[YOUR ASSIGNMENT]:
List each line of the data that holds the string "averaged", please.

[Saved entries]
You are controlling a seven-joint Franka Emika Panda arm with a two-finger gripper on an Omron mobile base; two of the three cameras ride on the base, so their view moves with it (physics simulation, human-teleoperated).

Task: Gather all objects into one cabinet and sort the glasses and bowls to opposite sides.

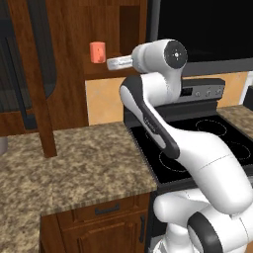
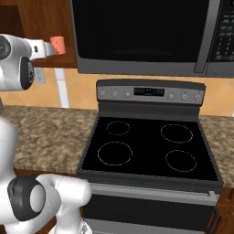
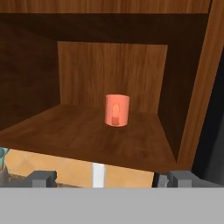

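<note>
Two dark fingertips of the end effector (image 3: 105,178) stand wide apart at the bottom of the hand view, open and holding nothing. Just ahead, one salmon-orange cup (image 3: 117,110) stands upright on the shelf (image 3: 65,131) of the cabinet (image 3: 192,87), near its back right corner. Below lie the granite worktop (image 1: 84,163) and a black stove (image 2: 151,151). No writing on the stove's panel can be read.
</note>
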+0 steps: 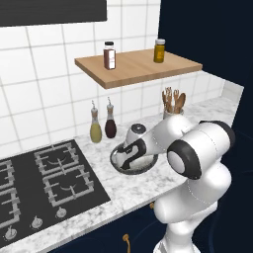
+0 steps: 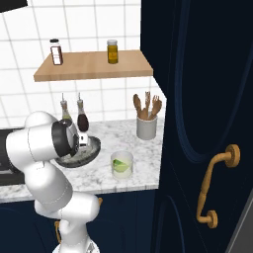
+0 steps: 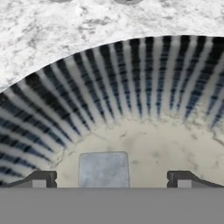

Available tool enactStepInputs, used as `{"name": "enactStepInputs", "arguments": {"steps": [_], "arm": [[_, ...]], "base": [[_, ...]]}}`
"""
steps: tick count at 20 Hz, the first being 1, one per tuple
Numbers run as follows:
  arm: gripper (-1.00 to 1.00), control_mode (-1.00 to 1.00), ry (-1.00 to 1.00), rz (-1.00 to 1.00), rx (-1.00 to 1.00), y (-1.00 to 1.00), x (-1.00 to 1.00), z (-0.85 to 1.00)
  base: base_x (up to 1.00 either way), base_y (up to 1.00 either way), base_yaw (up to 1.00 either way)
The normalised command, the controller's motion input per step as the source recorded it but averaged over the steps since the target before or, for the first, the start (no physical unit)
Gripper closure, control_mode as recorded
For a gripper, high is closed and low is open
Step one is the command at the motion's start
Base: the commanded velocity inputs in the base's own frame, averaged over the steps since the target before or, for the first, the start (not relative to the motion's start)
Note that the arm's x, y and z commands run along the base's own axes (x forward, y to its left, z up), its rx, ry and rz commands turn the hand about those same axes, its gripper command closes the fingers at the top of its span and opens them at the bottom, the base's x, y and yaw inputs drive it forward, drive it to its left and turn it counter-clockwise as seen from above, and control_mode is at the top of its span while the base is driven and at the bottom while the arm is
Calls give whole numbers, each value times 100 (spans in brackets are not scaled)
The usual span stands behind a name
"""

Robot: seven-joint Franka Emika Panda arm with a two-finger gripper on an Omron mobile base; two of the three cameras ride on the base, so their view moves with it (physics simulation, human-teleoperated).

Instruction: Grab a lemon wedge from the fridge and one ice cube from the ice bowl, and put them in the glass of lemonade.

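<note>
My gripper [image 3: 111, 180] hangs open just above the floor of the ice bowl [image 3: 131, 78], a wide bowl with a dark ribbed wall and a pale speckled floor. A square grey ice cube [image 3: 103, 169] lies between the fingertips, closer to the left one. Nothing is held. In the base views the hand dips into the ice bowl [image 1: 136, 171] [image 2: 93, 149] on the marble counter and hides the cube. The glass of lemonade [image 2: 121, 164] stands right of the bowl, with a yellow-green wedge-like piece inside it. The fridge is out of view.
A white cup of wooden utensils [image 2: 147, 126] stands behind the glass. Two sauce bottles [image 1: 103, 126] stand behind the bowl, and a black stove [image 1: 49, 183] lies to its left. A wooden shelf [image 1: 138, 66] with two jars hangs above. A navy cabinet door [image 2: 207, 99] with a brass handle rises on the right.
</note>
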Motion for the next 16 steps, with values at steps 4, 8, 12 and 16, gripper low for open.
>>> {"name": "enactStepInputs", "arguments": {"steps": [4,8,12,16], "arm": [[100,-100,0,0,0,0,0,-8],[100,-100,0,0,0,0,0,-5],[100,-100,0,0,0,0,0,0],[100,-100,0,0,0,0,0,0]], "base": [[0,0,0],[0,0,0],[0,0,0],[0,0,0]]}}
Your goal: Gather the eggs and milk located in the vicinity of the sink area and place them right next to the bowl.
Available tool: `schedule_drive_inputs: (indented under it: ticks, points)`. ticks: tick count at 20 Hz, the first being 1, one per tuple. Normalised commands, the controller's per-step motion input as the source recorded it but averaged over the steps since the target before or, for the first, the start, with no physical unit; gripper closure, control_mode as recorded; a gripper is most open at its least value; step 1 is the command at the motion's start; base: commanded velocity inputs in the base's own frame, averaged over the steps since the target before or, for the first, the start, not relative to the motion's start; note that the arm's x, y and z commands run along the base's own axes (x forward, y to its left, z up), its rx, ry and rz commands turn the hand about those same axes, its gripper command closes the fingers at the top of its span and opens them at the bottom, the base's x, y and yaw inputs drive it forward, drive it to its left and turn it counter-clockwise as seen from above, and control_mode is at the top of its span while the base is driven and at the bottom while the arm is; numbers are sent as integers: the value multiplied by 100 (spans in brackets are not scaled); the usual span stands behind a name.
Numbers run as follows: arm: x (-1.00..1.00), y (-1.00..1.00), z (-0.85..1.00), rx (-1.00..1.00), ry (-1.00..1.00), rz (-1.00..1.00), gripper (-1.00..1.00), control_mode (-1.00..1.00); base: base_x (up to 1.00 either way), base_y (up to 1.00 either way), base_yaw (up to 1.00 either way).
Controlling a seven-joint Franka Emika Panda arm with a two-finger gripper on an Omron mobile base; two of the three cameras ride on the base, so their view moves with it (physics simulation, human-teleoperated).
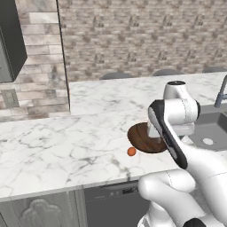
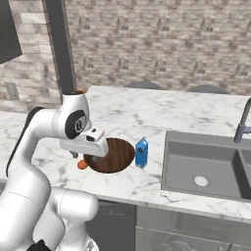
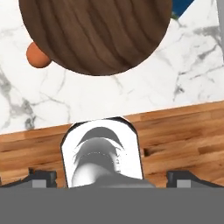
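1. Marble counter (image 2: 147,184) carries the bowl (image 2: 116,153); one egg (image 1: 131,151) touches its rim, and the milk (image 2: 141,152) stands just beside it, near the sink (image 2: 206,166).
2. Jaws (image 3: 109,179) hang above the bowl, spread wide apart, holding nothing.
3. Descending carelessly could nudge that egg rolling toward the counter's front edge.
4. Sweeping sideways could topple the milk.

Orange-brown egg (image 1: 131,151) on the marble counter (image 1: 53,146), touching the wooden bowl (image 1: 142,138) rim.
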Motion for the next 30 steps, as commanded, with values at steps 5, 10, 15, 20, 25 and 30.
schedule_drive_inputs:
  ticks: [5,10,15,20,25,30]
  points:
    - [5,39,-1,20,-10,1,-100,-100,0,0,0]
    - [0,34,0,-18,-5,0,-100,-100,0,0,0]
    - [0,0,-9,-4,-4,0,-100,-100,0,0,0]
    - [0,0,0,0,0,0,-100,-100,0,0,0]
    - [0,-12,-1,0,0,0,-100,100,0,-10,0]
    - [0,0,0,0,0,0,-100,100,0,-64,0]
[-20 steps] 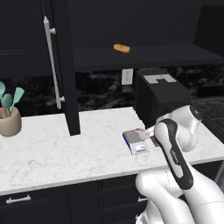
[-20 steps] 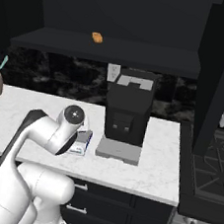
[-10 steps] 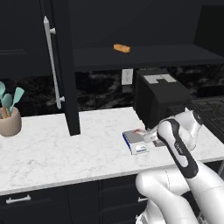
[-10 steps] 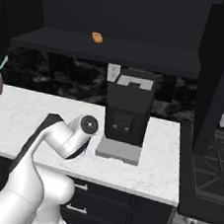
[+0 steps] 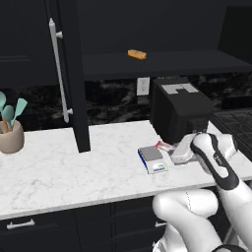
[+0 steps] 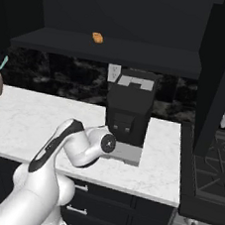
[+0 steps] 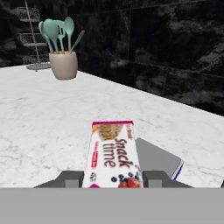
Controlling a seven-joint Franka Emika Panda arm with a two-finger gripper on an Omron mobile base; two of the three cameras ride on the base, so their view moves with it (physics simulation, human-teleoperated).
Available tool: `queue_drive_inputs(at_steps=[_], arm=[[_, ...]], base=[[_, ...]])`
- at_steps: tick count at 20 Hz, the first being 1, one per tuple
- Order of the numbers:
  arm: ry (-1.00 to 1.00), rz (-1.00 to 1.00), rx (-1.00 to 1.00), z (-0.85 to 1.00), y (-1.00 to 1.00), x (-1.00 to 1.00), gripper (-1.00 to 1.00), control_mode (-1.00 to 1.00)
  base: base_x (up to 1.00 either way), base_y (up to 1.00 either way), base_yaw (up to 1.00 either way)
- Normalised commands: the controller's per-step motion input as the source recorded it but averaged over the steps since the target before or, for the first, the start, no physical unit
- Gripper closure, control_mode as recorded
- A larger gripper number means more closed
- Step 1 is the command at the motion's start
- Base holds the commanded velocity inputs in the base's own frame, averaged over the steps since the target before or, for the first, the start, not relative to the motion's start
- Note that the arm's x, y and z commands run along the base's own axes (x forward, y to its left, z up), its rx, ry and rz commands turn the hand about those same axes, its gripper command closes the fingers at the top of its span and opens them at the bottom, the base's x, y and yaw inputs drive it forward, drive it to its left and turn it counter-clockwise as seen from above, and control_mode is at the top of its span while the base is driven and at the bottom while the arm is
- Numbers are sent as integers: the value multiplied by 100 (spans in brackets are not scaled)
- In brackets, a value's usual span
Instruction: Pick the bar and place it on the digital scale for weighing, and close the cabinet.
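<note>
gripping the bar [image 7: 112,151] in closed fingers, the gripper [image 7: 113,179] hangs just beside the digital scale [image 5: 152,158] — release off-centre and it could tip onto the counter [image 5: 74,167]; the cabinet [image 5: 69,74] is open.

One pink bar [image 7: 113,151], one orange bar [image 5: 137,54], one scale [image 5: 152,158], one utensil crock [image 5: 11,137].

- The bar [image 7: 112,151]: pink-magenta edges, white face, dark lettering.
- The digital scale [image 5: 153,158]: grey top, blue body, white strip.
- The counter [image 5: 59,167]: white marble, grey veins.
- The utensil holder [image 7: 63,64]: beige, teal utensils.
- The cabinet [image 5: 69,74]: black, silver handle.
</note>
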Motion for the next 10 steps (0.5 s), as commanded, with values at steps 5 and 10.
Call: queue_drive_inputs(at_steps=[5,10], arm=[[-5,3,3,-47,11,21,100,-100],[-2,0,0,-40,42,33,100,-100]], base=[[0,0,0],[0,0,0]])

[COMPLETED EXERCISE]:
The normalised command, the controller's motion input per step as the source recorded it but averaged over the steps since the target before or, for the first, the start (no physical unit)
Base: the commanded velocity inputs in the base's own frame, averaged over the steps since the target before or, for the first, the start (not relative to the motion's start)
Available tool: `schedule_drive_inputs: (indented under it: ticks, points)`. ticks: tick count at 20 Hz, the first being 1, one per tuple. Normalised commands, the controller's per-step motion input as the source recorded it but averaged over the steps since the target before or, for the first, the start, with no physical unit; gripper closure, control_mode as recorded; a gripper is most open at its least value; step 1 is the command at the motion's start; base: commanded velocity inputs in the base's own frame, averaged over the steps since the target before or, for the first, the start, not relative to the motion's start; note that the arm's x, y and z commands run along the base's own axes (x forward, y to its left, z up), its rx, ry and rz commands turn the hand about those same axes, its gripper command closes the fingers at the top of its span and opens them at the bottom, the base's x, y and yaw inputs drive it forward, drive it to its left and turn it counter-clockwise as seen from above, and control_mode is at the top of its span while the base is driven and at the bottom while the arm is; numbers are sent as integers: the value multiplied by 100 (spans in brackets are not scaled); the usual span stands behind a name.
- Normalised commands: the controller's per-step motion input as the source recorded it but averaged over the steps since the target before or, for the first, the start, no physical unit
- Base holds the commanded velocity inputs in the base's own frame, averaged over the steps since the target before or, for the first, the start, not relative to the motion's start

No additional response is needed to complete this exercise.